Using the records below, copy exactly the part that opens with the line holding "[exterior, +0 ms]" and closes with the line holding "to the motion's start", minus the pictures.

□ □ □

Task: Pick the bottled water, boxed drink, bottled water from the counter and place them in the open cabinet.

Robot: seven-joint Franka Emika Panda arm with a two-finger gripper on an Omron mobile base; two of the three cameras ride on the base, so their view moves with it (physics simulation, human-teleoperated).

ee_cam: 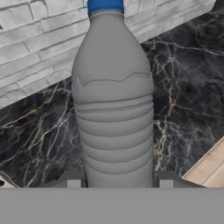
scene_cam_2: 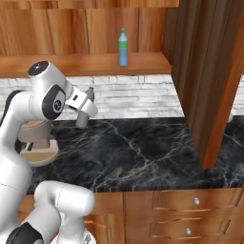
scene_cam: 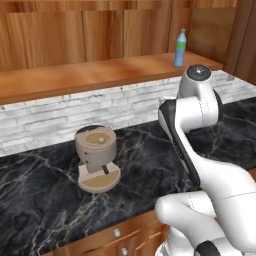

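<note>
The grey bottle (ee_cam: 113,100) stands between the 2 tips of the pincer (ee_cam: 117,180), which press its lower body from either side: the pincer is closed on the bottle at a narrow setting and has hold of it. In the hand view the bottle's long axis runs from 6 to 12 o'clock, its blue cap (ee_cam: 105,6) at 12, so it lies straight ahead along the fingers. In the right base view the pincer (scene_cam_2: 82,119) hangs above the black marble desk (scene_cam_2: 143,152), and the bottle looks lifted clear of it, though the bottom is hidden.

The move ahead, as I judge it, turns on 1 relation: the wooden shelf (scene_cam_2: 86,64) lies up and away from the pincer, toward 1 o'clock in the right base view, above the white brick wall (scene_cam_2: 128,97). The blue bottle (scene_cam_2: 123,47) with a green cap already stands upright on that shelf, with bare board on both sides.

On the desk at 9 o'clock from the pincer sits a beige coffee machine (scene_cam: 96,157). Drawer fronts (scene_cam_2: 190,214) with silver knobs run below the desk edge.
</note>
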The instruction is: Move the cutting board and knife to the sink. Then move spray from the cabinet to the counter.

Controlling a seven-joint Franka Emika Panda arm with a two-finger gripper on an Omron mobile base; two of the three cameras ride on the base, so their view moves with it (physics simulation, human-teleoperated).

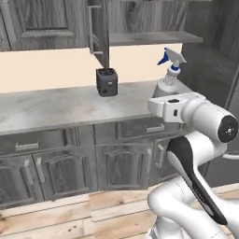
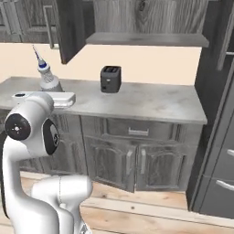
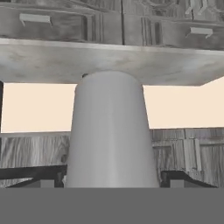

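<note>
The spray (image 1: 169,74), a pale grey bottle with a white neck and blue trigger nozzle, stands upright with its base at the counter (image 1: 56,107) near the right end. In the right base view the spray (image 2: 45,75) rises just behind my white hand. My gripper (image 3: 112,179) is shut on the bottle's body (image 3: 109,131), with a dark fingertip against each side. That view is upside down, so the counter is at its top. The cabinet (image 1: 100,32) above has one door swung open. The cutting board, the knife and the sink are out of view.
A black toaster (image 1: 107,81) sits on the counter against the wall, left of the bottle. The open cabinet door (image 2: 68,27) hangs over the counter between the toaster and the spray. Tall dark cabinetry (image 2: 219,114) closes off the counter's right end.
</note>
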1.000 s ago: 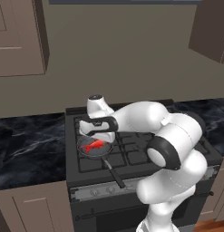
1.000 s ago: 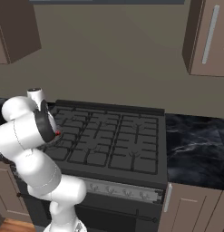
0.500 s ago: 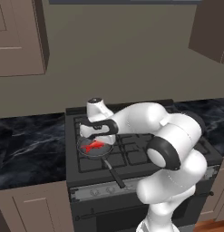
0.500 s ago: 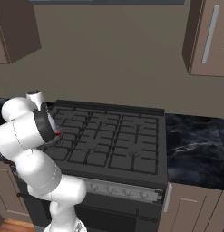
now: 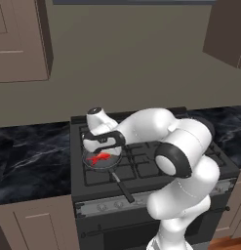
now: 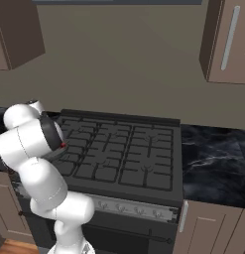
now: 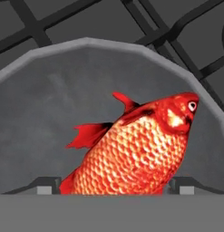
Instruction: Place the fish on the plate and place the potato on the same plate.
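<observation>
Close below: scaly red-orange fish (image 7: pixel 140 154) in matte grey pan (image 7: pixel 50 90); gripper (image 7: pixel 115 185) jaws spread, straddling fish.

No text, label, brand, number or sign can be read anywhere in these pictures.

arm bent low, reaching left; pincer (image 7: pixel 114 188) pointing down, jaws spread.

Fish (image 7: pixel 136 154) glossy, scaly; pan (image 7: pixel 50 113) matt grey; counter (image 5: pixel 34 156) polished marble.
</observation>
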Tool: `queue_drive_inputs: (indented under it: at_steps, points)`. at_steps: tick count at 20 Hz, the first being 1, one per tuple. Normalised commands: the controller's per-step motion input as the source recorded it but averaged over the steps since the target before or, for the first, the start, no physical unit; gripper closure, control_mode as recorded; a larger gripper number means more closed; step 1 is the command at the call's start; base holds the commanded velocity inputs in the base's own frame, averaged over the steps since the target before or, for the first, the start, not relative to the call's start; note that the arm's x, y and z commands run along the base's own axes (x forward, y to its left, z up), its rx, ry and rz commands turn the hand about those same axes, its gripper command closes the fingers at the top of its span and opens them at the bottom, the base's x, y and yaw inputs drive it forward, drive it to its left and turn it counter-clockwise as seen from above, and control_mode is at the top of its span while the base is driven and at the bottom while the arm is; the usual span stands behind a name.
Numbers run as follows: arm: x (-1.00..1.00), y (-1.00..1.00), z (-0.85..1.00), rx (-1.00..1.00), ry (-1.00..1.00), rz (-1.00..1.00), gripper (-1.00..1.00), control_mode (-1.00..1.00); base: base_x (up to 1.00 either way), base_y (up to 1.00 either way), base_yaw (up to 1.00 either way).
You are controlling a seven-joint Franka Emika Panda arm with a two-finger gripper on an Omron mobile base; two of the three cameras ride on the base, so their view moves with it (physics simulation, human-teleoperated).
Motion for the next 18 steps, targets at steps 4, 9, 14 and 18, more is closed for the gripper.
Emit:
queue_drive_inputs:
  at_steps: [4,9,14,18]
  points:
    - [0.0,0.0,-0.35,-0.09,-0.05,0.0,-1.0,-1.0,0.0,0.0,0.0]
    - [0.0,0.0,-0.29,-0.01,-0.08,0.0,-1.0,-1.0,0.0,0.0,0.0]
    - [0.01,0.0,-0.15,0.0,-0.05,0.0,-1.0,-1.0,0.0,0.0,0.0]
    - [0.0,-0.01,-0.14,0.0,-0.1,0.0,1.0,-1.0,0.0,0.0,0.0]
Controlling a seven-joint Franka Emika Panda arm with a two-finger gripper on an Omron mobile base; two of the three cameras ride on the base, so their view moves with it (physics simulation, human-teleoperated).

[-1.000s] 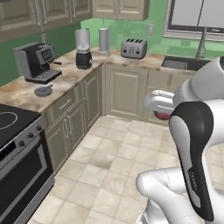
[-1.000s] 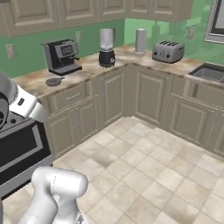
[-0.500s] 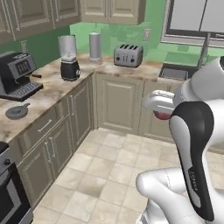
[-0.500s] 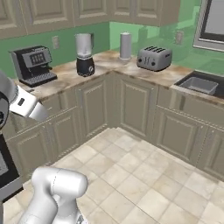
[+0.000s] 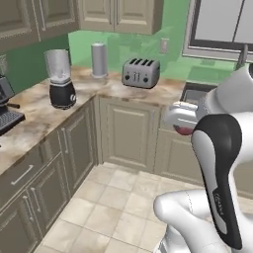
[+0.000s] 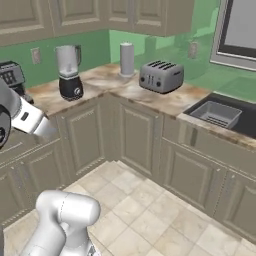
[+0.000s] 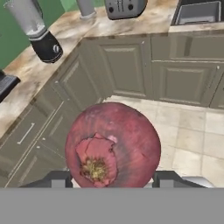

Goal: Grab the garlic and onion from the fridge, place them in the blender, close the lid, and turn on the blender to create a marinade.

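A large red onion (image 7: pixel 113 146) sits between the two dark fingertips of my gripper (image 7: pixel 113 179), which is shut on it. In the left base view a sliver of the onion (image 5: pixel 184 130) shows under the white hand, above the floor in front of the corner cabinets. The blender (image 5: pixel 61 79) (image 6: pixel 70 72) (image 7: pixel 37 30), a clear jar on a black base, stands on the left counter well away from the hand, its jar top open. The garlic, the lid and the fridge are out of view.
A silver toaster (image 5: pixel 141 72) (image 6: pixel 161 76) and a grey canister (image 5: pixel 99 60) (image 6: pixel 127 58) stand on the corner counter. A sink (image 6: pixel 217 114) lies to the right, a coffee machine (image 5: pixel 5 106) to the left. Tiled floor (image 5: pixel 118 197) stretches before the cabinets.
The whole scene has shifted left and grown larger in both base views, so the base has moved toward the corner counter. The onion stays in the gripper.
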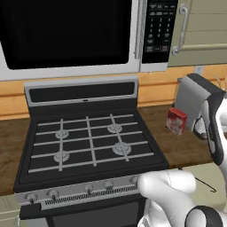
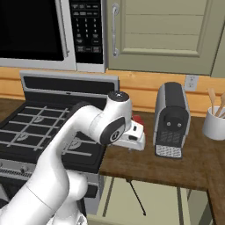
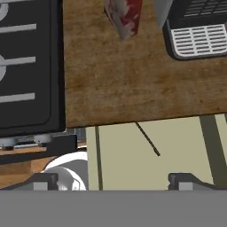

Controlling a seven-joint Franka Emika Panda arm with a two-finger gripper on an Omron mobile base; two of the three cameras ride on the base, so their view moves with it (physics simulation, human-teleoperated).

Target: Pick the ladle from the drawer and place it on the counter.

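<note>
A black stove [image 2: 39,127] sat at the left beside the dark wood counter [image 2: 176,169], where the white arm's gripper [image 3: 113,179] hovered above the counter's front edge, a red-and-white carton [image 1: 176,120] and a grey coffee machine [image 2: 172,119] standing farther back and a white utensil crock [image 2: 216,124] at the far right. Below the edge, the pale cream drawer [image 2: 158,200] stood pulled open, and a thin dark rod, judged to be the ladle [image 2: 137,197], lay slanted inside it. In the hand view the two fingertips [image 3: 44,181] stood wide apart with nothing between them. The work appeared to be at the reaching step, the ladle not yet grasped. The next move called for lowering the spread jaws past the counter edge into the drawer, aligned across the slim handle.
</note>
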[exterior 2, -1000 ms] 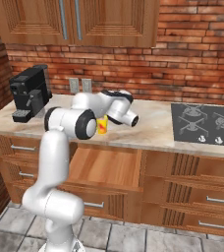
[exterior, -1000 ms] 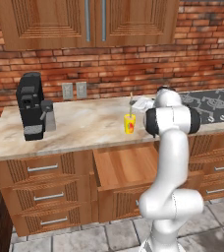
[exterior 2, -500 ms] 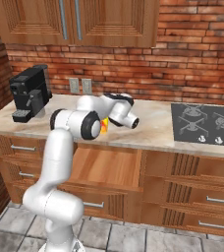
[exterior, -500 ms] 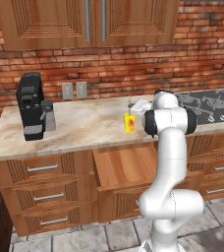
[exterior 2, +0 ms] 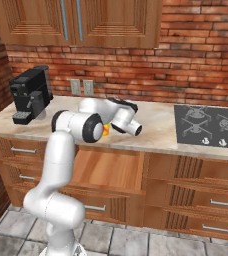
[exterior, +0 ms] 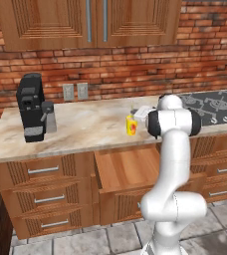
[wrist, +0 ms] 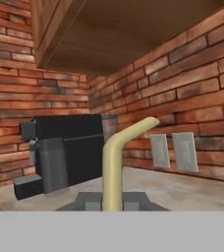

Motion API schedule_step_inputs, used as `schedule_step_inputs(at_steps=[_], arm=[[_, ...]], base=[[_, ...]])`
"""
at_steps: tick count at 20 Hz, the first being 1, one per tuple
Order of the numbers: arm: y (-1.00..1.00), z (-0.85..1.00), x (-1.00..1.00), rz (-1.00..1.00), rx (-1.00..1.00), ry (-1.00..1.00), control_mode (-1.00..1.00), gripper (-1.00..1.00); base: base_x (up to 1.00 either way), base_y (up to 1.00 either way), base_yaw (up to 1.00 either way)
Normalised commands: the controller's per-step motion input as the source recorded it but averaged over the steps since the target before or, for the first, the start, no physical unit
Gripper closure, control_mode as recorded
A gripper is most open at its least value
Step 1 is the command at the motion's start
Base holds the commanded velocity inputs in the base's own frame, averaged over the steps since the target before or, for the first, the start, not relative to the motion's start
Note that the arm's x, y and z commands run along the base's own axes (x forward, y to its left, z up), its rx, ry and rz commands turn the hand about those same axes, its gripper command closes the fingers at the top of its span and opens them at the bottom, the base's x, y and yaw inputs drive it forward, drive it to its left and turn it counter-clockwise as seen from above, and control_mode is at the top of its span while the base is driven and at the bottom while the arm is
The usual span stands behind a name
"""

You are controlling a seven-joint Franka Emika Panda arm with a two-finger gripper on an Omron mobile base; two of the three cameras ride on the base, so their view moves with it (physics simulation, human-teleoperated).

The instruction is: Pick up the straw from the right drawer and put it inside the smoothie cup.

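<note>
The straw (wrist: 112,167), pale yellow with a bent top, stands upright between my fingertips (wrist: 87,201) in the hand view, and my gripper (wrist: 112,202) is shut on it. In the left base view the straw (exterior: 132,106) is a thin line just above the small yellow smoothie cup (exterior: 131,125) on the counter. My gripper (exterior: 137,112) hovers right over the cup's rim. I cannot tell if the straw's lower end is inside the cup. From the right, my arm covers most of the cup (exterior 2: 106,131). The right drawer (exterior: 130,169) (exterior 2: 106,171) is pulled open below the counter.
A black coffee machine (exterior: 32,107) (exterior 2: 30,94) (wrist: 60,147) stands at the counter's left end. Two wall outlets (wrist: 178,152) sit on the brick wall behind it. A stove top (exterior 2: 208,125) lies to the right. Wooden cabinets (exterior: 90,22) hang overhead.
My hand has sunk slightly with the straw, bringing it closer over the yellow cup. Cup, drawer and base have not moved.
</note>
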Motion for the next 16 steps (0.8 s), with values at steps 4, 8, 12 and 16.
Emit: schedule_step_inputs(at_steps=[4,8,12,16], arm=[[0.06,-0.04,-0.4,0.01,0.0,0.0,-1.0,-1.0],[0.01,0.0,-0.2,0.0,0.0,0.0,-1.0,-1.0],[0.0,0.07,-0.08,0.0,0.0,0.0,-1.0,-1.0],[0.19,0.24,-0.32,-0.08,-0.09,0.0,-1.0,-1.0]], base=[[0.0,0.0,0.0],[0.0,0.0,0.0],[0.0,0.0,0.0],[0.0,0.0,0.0]])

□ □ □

» **The completed task**
[exterior, +0 ms] 
[wrist, +0 ms] 

Motion API schedule_step_inputs, used as `schedule_step_inputs(at_steps=[_], arm=[[_, ...]], base=[[_, ...]])`
"""
at_steps: tick count at 20 Hz, the first being 1, one per tuple
Order of the numbers: arm: y (-1.00..1.00), z (-0.85..1.00), x (-1.00..1.00), rz (-1.00..1.00), rx (-1.00..1.00), ry (-1.00..1.00), control_mode (-1.00..1.00), gripper (-1.00..1.00); base: base_x (up to 1.00 either way), base_y (up to 1.00 either way), base_yaw (up to 1.00 either way)
Normalised commands: the controller's per-step motion input as the source recorded it but averaged over the steps since the target before or, for the first, the start, no physical unit
Gripper closure, control_mode as recorded
A gripper is most open at its least value
Step 1 is the command at the motion's start
Base holds the commanded velocity inputs in the base's own frame, averaged over the steps since the target before or, for the first, the start, not relative to the motion's start

Nothing further is needed to complete this exercise.